The page that you are currently viewing is for an old version of Stroom (legacy). The documentation for the latest version of Stroom (7.10) can be found using the version drop-down at the top of the screen or by clicking here.

Indexing

Indexing the ingested data.

Tags:

index

Before you can visualise your data with dashboards you have to index the data; First I opted for creating a specific volume to hold my data, just because I wanted to keep my shards away from the default volumes;

Go to the Tools ➔ Volumes menu

images/quick-start-guide/index/001_volumes.png — Volumes

Once the volumes dialogue opens click the blue plus sign at the top left of the window to add a new one

images/quick-start-guide/index/002_volume_list.png — Volume list

Select the node where you want the volume to be and the path you want to create, (because we are following the quick-start guide we just have one node and limited size, but we do want to set it as active so we can write documents to it and we want it to be public, because we might want other indexes to use it; your needs might be different.

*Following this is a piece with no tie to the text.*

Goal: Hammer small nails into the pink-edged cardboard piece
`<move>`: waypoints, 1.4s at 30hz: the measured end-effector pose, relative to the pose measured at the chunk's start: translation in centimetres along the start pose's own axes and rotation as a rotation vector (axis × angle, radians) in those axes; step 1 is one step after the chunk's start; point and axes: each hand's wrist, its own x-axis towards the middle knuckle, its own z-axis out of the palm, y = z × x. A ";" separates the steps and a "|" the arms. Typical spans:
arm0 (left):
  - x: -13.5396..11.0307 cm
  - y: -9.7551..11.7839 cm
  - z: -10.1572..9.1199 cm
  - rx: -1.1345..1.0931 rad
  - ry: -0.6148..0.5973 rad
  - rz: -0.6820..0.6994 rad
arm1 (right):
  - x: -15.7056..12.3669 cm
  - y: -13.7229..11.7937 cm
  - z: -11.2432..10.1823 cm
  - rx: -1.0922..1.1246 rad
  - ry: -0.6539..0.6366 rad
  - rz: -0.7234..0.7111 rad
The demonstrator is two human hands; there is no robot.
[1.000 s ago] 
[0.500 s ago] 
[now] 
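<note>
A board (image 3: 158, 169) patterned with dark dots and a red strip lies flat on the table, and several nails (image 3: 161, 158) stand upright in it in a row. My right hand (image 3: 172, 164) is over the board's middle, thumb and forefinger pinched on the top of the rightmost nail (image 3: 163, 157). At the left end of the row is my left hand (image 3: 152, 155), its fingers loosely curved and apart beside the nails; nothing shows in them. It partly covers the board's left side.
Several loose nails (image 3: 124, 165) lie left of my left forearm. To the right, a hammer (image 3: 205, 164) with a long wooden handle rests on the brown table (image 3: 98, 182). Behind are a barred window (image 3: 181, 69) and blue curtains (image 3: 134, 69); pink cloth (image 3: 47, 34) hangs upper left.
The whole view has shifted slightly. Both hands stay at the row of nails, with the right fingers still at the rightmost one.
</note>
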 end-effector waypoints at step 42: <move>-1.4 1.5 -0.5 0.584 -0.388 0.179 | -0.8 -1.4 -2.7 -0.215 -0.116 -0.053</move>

images/quick-start-guide/index/003_volume_edit.png — Volume edit

Click ok and we’re good to go.

Then we can create an index by selecting index item in the explorer tree. You do this in the same way you create any of the items. Just select/create a folder that you want to create the new index in and right click, select New Index.

images/quick-start-guide/index/004_index_new.png — New index

Choose a name for your new index

images/quick-start-guide/index/005_index_name.png — Index name

In the settings tab we need to specify the volume where we will store our shards

Now you need to add fields to this index.

Firstly there are two mandatory fields that need to be added: StreamId and EventId

Both should be of type Id, stored and indexed with the Keyword analyser

images/quick-start-guide/index/006_index_field.png — Index field

If you were following the quick-start instruction on ingesting the mock_stroom_data.csv, we’ll use those fields here.

Open the fields tab then create the following fields:

Name	Type	Store	Index	Positions	Analyser	Case Sensitive
StreamId	Id	Yes	Yes	No	Keyword	false
EventId	Id	Yes	Yes	No	Keyword	false
Id	Text	Yes	Yes	No	Keyword	false
Guid	Text	Yes	Yes	No	Alpha numeric	false
FromIp	Text	Yes	Yes	Yes	Keyword	false
ToIp	Text	Yes	Yes	Yes	Keyword	false
Application	Text	Yes	Yes	Yes	Alpha numeric	false

We are creating fields in our index to match the fields we have ingested to provide a place for the data to go that Stroom can reference.

images/quick-start-guide/index/007_index_field_list.png — Index field list

When you’ve done that, save the new index.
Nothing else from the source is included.